## Task requirements
Nothing in the data should be left out or altered when it is retyped.

## Information supplied
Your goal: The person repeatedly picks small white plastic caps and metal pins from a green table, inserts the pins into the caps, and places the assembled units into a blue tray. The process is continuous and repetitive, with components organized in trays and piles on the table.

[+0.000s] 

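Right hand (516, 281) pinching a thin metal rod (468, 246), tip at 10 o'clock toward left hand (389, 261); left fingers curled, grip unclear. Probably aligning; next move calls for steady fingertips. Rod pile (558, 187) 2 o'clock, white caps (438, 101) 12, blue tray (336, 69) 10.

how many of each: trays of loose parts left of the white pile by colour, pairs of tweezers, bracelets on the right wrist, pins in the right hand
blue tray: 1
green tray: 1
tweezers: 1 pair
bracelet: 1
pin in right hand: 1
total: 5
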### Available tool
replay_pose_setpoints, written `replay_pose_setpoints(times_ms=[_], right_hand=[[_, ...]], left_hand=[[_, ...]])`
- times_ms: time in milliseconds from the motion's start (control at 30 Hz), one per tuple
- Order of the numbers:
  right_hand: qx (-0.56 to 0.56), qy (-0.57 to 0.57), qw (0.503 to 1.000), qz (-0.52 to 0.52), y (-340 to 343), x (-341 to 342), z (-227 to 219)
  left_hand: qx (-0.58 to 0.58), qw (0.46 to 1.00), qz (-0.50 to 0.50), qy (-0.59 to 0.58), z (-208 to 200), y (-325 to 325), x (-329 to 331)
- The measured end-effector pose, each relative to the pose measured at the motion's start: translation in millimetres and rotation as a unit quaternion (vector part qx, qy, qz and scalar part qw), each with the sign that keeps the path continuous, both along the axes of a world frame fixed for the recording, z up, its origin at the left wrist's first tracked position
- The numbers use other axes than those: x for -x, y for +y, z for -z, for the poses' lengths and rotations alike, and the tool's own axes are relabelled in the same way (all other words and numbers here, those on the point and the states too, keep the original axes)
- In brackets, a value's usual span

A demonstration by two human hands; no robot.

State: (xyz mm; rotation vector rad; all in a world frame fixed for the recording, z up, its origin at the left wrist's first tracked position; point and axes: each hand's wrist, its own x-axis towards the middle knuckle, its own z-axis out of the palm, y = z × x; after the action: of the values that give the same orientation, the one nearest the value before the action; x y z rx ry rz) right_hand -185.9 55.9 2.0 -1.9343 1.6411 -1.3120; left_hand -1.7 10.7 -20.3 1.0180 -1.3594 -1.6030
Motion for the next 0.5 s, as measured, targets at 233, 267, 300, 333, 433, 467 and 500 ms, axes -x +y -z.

## Result
Your goal: The person repeatedly picks small white plastic caps and metal pins from a green table, inserts the pins into the caps, and places the assembled units into a blue tray. The process is continuous and repetitive, with components organized in trays and piles on the table.

[+0.000s] 

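Right hand (516, 281) pinching a thin metal rod (468, 246), tip at 10 o'clock toward left hand (389, 261); left fingers curled, grip unclear. Probably aligning; next move calls for steady fingertips. Rod pile (558, 187) 2 o'clock, white caps (438, 101) 12, blue tray (336, 69) 10.

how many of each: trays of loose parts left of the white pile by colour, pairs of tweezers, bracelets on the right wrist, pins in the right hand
blue tray: 1
green tray: 1
tweezers: 1 pair
bracelet: 1
pin in right hand: 1
total: 5
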### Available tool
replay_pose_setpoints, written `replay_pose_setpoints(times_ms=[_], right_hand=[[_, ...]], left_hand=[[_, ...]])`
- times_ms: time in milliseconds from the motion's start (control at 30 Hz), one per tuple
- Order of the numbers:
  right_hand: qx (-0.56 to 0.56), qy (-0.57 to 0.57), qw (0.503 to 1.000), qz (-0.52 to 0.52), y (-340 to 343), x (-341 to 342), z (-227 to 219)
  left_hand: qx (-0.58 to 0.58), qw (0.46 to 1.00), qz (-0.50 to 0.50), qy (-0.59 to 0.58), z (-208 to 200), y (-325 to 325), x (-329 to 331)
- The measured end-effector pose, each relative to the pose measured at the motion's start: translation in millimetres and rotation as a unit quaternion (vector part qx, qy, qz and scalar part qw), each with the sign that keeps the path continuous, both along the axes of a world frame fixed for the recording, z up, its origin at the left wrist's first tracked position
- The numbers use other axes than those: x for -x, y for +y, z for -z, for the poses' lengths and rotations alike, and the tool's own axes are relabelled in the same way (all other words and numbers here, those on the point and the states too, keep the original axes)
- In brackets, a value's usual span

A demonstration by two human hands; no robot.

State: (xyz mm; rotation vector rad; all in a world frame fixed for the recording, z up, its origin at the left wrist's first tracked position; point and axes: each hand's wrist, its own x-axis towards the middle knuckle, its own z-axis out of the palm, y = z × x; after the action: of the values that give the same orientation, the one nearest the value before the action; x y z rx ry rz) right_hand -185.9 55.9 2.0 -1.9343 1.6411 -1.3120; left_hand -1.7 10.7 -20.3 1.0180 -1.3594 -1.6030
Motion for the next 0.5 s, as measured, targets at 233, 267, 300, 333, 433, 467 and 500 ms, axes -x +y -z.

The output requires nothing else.